WHAT YOU ARE ASKED TO DO:
The answer should be a single number: how many lines in the material contain "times".

SOURCE MATERIAL:
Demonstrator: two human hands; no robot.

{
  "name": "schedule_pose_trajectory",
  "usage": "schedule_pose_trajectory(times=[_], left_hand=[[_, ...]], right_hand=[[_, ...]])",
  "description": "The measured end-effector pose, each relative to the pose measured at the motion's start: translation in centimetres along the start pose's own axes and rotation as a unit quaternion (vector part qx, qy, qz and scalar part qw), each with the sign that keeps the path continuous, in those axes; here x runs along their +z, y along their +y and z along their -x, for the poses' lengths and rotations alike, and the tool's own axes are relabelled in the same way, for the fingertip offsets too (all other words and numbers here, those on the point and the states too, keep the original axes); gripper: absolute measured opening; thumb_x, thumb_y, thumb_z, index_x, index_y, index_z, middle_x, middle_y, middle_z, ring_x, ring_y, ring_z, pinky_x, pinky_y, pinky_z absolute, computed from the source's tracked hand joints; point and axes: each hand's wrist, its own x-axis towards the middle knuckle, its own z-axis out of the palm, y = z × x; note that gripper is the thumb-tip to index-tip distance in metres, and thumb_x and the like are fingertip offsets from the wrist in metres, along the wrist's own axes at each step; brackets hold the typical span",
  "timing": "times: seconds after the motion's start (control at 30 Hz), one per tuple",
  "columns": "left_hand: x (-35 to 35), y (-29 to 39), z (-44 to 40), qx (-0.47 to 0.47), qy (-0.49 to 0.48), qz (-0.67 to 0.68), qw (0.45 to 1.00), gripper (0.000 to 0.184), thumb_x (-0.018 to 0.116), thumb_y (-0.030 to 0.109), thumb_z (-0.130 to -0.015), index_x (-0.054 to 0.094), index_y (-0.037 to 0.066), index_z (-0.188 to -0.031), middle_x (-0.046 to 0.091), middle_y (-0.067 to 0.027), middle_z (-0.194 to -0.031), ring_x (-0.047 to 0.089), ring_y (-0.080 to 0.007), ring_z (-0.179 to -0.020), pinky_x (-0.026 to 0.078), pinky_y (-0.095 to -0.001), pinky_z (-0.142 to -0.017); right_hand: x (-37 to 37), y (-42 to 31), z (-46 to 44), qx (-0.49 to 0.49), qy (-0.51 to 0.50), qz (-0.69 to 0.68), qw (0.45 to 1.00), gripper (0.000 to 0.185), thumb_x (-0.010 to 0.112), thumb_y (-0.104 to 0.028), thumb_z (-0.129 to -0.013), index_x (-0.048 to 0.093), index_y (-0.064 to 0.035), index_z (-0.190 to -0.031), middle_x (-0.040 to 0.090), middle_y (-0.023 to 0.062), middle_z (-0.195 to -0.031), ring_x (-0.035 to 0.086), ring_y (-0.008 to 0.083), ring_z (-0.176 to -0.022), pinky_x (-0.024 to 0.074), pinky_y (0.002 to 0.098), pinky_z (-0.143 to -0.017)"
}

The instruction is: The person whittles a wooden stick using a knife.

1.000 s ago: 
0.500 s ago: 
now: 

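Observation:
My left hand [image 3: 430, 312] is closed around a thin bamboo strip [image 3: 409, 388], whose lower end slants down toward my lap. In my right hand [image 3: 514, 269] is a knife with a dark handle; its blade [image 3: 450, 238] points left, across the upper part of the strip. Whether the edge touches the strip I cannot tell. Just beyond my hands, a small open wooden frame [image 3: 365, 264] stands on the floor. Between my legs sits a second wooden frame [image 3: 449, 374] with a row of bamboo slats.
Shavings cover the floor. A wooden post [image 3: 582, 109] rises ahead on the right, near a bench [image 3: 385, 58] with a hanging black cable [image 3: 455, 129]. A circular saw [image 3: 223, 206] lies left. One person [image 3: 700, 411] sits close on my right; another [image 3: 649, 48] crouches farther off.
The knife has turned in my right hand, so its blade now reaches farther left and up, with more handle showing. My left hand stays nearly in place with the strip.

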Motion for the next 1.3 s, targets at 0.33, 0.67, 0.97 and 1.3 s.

SOLUTION FOR THIS PROBLEM:
2